Over the weekend the Times’s reporting has been slanted to lead readers to conclude that Putin is some kind of monster with whom no one could possibly negotiate. NYT reporters and also opinion writers rely now on Ukrainian officials; then on U.S. intelligence officials. The collective performance is truly a travesty.
On Saturday, for example, opinion writer David Brooks tells us Putin is “a deeply wounded tiger.” And ( get this!): Brooks goes on to say, “This week I learned a bit about how American officials are thinking about this situation… I’m told that somewhere between 80,000 and 110,000 Russian troops have been killed or wounded in the past seven months… morale is awful… the Russians are on the defensive, or falling back.” [Reminds me of how many Viet Cong we were killing and wounding, according to earlier “American officials.]
Maureen Dowd would not be outdone on Sunday. Her NYT website piece features a photo of Putin grinding his teeth, under the title “Solo Soulless Saboteurs” (the other “saboteur” is Donald Trump). Putin is a “megalomaniacal supervillain” a “thug,” “unhinged,” and then Dowd’s closer “No one can deal with someone so inhumane.” Got that?
Dowd is careful to call Russia’s attack on Ukraine “unprovoked”—reflecting naïveté or simple dishonesty (See: “Brainwashed for War With Russia”) She does refer to Vietnam, where she acknowledges:
America has its own history of lying itself into wars in Vietnam and Iraq [she doesn’t mention how the NY Times greased the skids for both], and then prolonging the killing of young soldiers as a sop to male politicians’ egos.
Vietnam
The Times hailed the Tonkin Gulf resolution in 1964 as proof of “our united determination to support the cause of freedom in Southeast Asia… against the mad adventure by the North Vietnamese Communists… United States determination to assure the independence of South Vietnam, if ever doubted before, cannot be doubted now by the Communists to the north or their allies.”
U.S. “retaliation” came swiftly, even though the North Vietnamese “raid” in the Gulf on August 4 never happened and even though—as President Lyndon Johnson’s national security adviser McGeorge Bundy later told NPR—he had cautioned Johnson about the dubious evidence for it.
The Times’s David Halberstam warned:
Withdrawal means that the United States’ prestige will be lowered throughout the world and it means that the pressure of Communism on the rest of Southeast Asia will intensify.
This was a consistent theme in media coverage of Vietnam and was the subject of a major study in 1970 by Professor Susan Welch at the University of Illinois. It was a theme that helped set in concrete in the American mind the “issues” in Indochina.

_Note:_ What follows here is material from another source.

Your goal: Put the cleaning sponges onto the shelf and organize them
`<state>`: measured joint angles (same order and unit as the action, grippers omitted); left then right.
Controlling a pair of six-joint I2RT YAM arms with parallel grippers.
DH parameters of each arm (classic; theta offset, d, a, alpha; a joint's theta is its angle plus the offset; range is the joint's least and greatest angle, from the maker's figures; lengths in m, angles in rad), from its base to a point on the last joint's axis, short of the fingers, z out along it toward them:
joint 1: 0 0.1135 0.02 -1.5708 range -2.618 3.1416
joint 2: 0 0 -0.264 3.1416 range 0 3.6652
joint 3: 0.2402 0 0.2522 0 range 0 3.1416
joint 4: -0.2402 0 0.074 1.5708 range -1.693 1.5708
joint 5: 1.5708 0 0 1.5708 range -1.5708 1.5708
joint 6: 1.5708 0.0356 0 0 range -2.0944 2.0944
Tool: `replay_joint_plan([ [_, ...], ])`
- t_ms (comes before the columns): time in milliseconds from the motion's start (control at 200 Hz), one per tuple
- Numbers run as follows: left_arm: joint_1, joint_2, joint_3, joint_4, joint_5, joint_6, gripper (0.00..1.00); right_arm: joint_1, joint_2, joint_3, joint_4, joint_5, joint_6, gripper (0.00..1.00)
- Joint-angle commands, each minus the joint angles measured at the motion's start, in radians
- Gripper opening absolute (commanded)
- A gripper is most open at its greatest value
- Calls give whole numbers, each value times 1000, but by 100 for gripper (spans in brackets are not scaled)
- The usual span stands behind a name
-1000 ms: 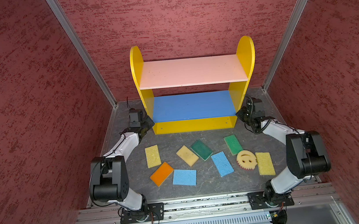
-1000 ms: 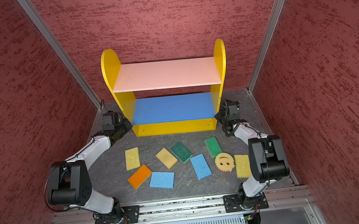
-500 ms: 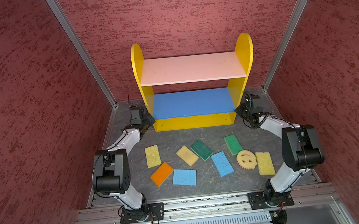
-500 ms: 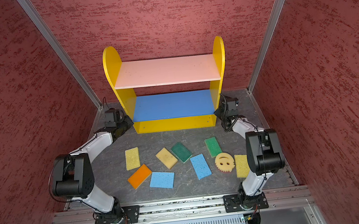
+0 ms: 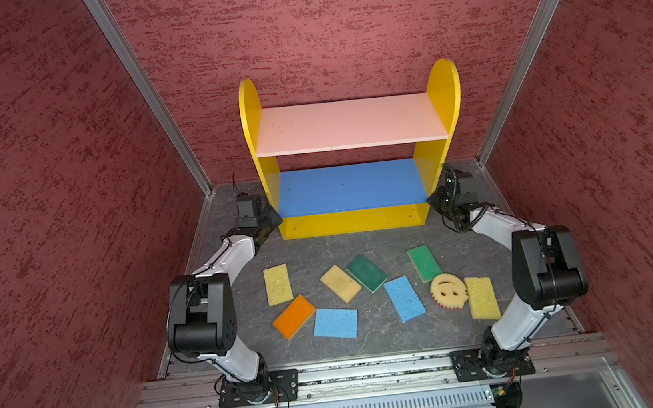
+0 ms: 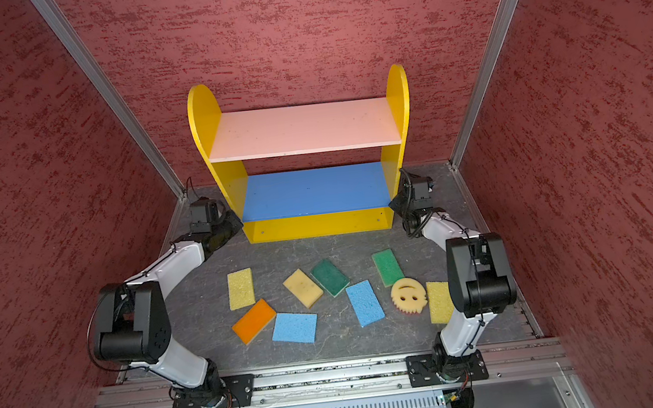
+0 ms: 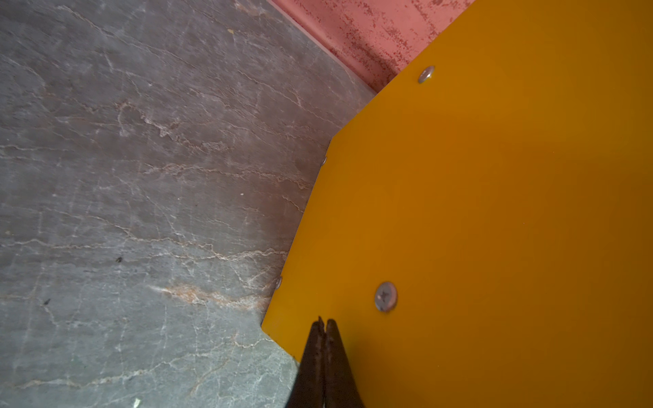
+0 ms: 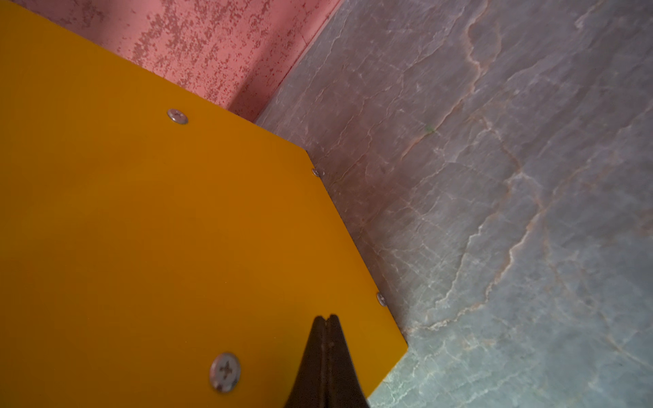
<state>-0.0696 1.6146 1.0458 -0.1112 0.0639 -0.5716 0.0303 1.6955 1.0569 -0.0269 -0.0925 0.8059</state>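
Observation:
The shelf [image 5: 349,125] stands at the back, with a pink top board, a blue middle board [image 6: 315,191] and yellow side panels. All its boards are bare. Several cleaning sponges lie flat on the floor in front of it: yellow [image 5: 278,284], orange [image 5: 294,316], blue [image 5: 335,323], dark green [image 5: 366,273], green [image 5: 423,263] and a round smiley one [image 5: 447,291]. My left gripper [image 5: 274,219] [image 7: 325,321] is shut, its tip against the shelf's left side panel [image 7: 477,212] low down. My right gripper [image 5: 431,199] [image 8: 327,318] is shut against the right side panel [image 8: 159,229].
Red textured walls [image 5: 44,203] close in the cell on three sides, close behind the shelf. The floor is grey stone-patterned [image 5: 374,342]. Both arm bases sit on a metal rail [image 5: 377,369] along the front edge.
The shelf has slid slightly back toward the rear wall, with both shut grippers following at its lower corners. The sponges have not moved.

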Motion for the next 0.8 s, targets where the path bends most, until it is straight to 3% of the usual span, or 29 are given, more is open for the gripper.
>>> replay_joint_plan([
  [0,-58,-61,5,19,157,-5,0,23,-66,-11,-35,7,-21,0],
  [220,-50,-140,4,-95,91,-17,0,23,-117,-27,-113,89,-65,0],
  [366,-51,-203,-57,-159,-22,-147,0,23,-142,-49,-136,119,-71,0],
  [466,-59,-242,-127,-140,-37,-232,0,27,-155,-63,-147,140,-62,0],
  [581,-61,-217,-77,-266,-51,-224,1,45,-173,-78,-159,137,-82,0],
  [797,-73,-331,-196,-248,-61,-267,5,105,-362,-213,-164,191,-93,0],
])
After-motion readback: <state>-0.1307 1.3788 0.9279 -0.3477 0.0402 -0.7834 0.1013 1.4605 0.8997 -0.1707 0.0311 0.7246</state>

It helped ensure, Welch concluded, “that the reading public would view the war as a struggle between Communism and the Free World.”

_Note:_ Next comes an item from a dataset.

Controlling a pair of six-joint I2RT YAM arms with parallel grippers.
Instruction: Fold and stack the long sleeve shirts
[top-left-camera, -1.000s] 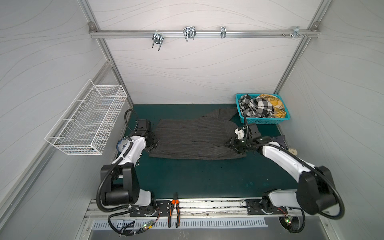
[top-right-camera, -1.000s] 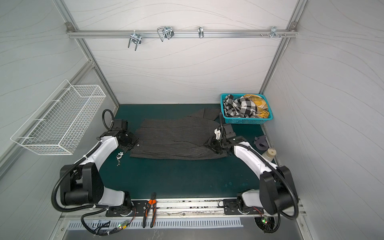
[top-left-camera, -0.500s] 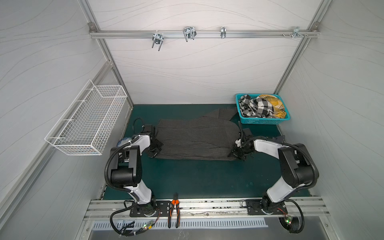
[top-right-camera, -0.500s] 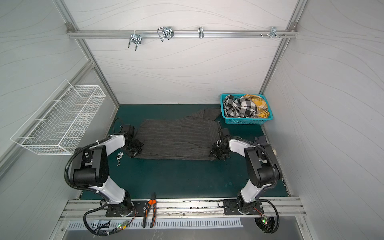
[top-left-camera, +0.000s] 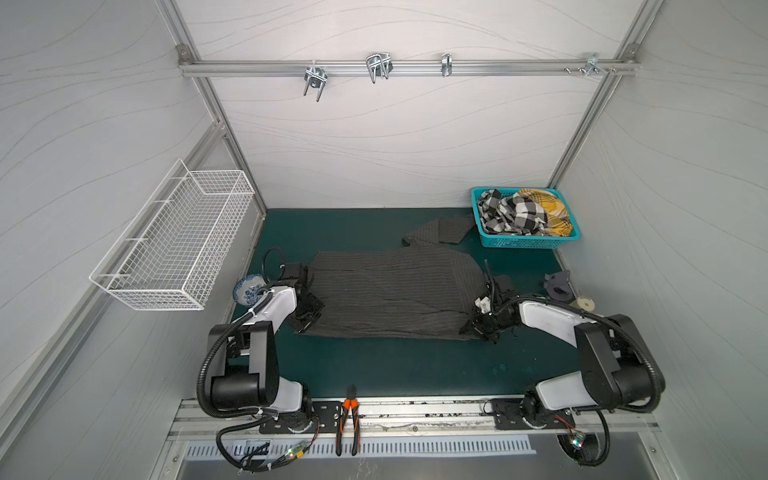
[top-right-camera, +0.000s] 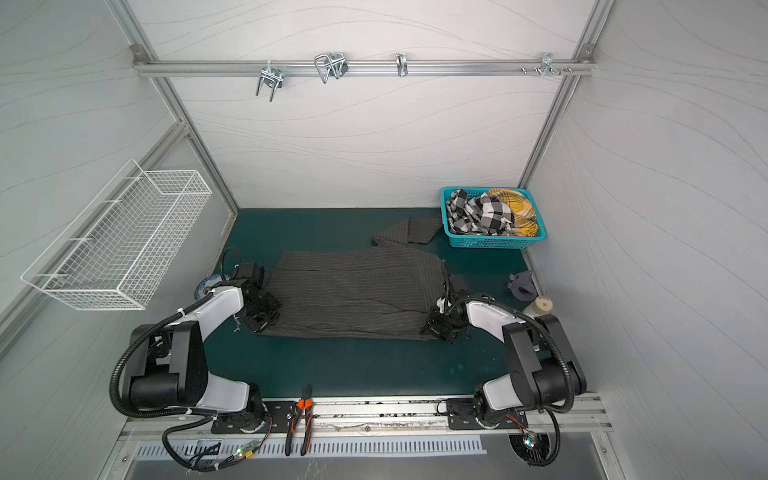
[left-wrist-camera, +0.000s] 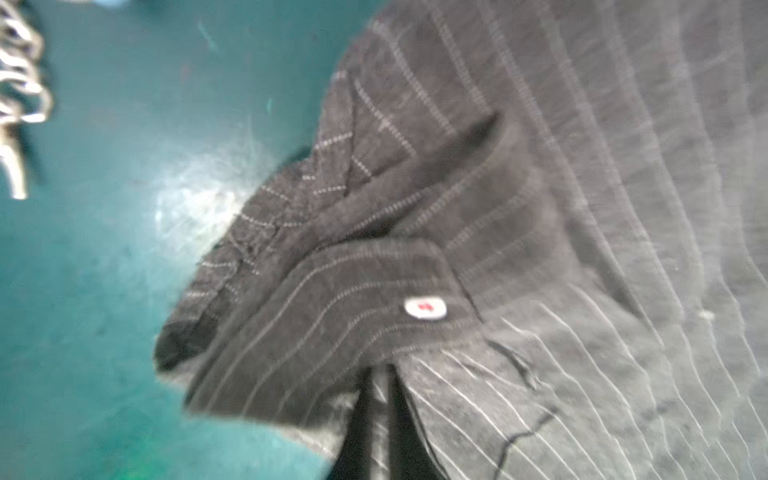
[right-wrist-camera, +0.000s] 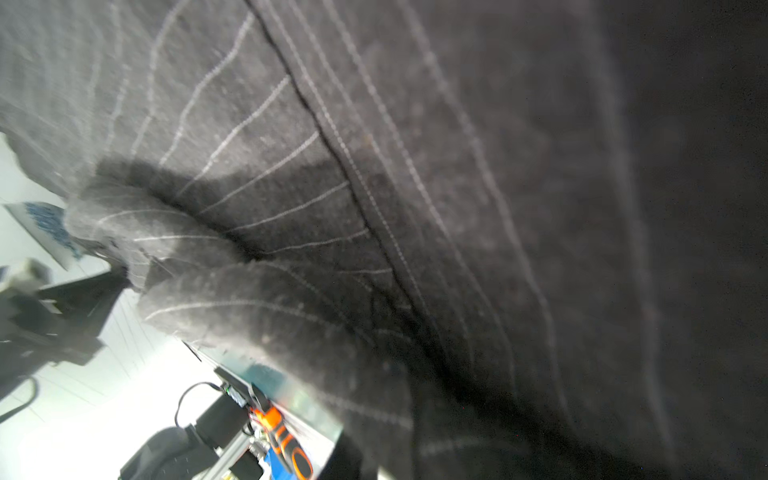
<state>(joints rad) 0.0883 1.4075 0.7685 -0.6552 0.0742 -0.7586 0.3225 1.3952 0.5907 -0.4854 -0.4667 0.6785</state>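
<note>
Since the shirt (top-left-camera: 386, 297) lies mid-counter (top-left-camera: 395, 365), long axis running left edge to right edge, each near corner sits at a claw: my left claw (top-left-camera: 305, 320) at the left end, my right claw (top-left-camera: 482, 326) at the right. Both forearms reach low, wrists tipped down. Cloth hides the jaws, so I cannot tell whether either pinches. One sleeve (top-left-camera: 440, 230) trails toward the far right corner.
</note>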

Welch added that our major newspapers propagated a view that “the only way out of the crisis… was a military victory over the forces of Ho Chi Minh.” In other words, no negotiations.
Actually, the American public had been coming to the conclusion that the war was a mistake, but having been indoctrinated for so many years about our “vital interests” in Vietnam, opposition did not really gather steam until it was too late.
And today, for the Establishment media, it is déjà vu all over again, to quote Yogi Berra—again.